Empresas y finanzas

Home sales rise but prices fall

By Patrick Rucker

WASHINGTON (Reuters) - Sales of newly constructed U.S. single-family homes rose in September and inventories shrank as builders slashed prices to their lowest level in four years to move property as a financial crisis deepens.

The annual sales pace of 464,000 homes was up 2.7 percent from the revised August figure of 452,000, originally reported as 460,000 homes, Commerce Department data showed on Monday. Economists polled by Reuters expected the new homes sales pace to dip to 450,000 from that original figure.

The median sales price of $218,400 was 9.1 percent lower than the year-ago point and the lowest since the $211,600 level reached in September 2004, when the housing market was on the upswing.

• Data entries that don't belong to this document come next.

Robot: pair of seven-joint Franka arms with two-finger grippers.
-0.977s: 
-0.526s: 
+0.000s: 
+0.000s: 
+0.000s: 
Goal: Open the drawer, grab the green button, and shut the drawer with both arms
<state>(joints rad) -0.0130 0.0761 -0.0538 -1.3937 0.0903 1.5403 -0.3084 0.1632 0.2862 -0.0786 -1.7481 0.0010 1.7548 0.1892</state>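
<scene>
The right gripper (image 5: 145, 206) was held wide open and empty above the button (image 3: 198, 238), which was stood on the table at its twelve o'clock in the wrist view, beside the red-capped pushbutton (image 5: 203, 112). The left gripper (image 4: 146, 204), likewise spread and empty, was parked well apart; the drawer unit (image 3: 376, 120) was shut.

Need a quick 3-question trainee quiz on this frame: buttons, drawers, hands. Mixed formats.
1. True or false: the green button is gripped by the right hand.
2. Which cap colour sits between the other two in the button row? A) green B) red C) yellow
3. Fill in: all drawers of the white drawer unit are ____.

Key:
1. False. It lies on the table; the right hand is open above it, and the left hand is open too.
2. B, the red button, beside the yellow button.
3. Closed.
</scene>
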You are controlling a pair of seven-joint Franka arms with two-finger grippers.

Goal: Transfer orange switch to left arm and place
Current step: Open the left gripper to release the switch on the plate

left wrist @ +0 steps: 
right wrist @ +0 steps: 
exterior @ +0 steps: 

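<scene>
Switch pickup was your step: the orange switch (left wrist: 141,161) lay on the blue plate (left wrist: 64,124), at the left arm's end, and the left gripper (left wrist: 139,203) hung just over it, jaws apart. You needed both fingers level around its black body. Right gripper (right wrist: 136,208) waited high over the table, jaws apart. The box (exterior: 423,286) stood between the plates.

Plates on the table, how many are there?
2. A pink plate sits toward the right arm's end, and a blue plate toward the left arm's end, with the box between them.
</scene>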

A five-year run-up in home values ended in 2006 and has turned into a housing bust of rising foreclosures and sinking home prices. September sales were off 33.1 percent from their already deflated levels of a year ago.

For the last two years, home builders have tried to find the highest price level that will entice buyers and help them burn off an overstock of homes.

The lower prices of September seem to have attracted some buyers since the housing inventory of 394,000 was the lowest since the 383,000 homes for sale in June 2004.

Markets were spurred higher after the news but had flattened by the late afternoon.

The 7.3 percent decline in inventory from August was the sharpest on record. At the current sales pace, it would take 10.4 months to clear the overstock of homes compared to the 11.4 months reported in August.

Still, analysts said high inventories would continue to pressure prices.

"The tremendous overbuild suggests that prices will remain under year on year pressure out at least through mid-2009," said T.J. Marta, rates strategist at RBC Barclays Capital Markets in New York.

Consumer mortgage rates are also being closely watched as a major factor on the minds of prospective buyers.

For months, borrowing costs have climbed amid a global credit crunch and Washington policy-makers have had only mixed success in tapping down the costs of home loans. Rates for 30-year mortgages hovered below 6 percent in mid September but have since climbed slightly above that mark.

Across the regions, the strength of markets varied greatly with sales down 21.4 percent in the Northeast and up 22.7 percent in the West. The Midwest was down 5.8 percent while the South was up 0.7 percent.

The pace of existing home sales rose sharply in September to a 5.18 million-unit annual rate to log the first year-over-year increase in sales in nearly three years, according to a report from the National Association of Realtors on Friday.

Also on Monday, data on building permits showed a more narrow decline than first reported for September.

The Commerce Department said that permit activity had declined by 6.1 percent -- compared to the 8.3 percent decline first reported.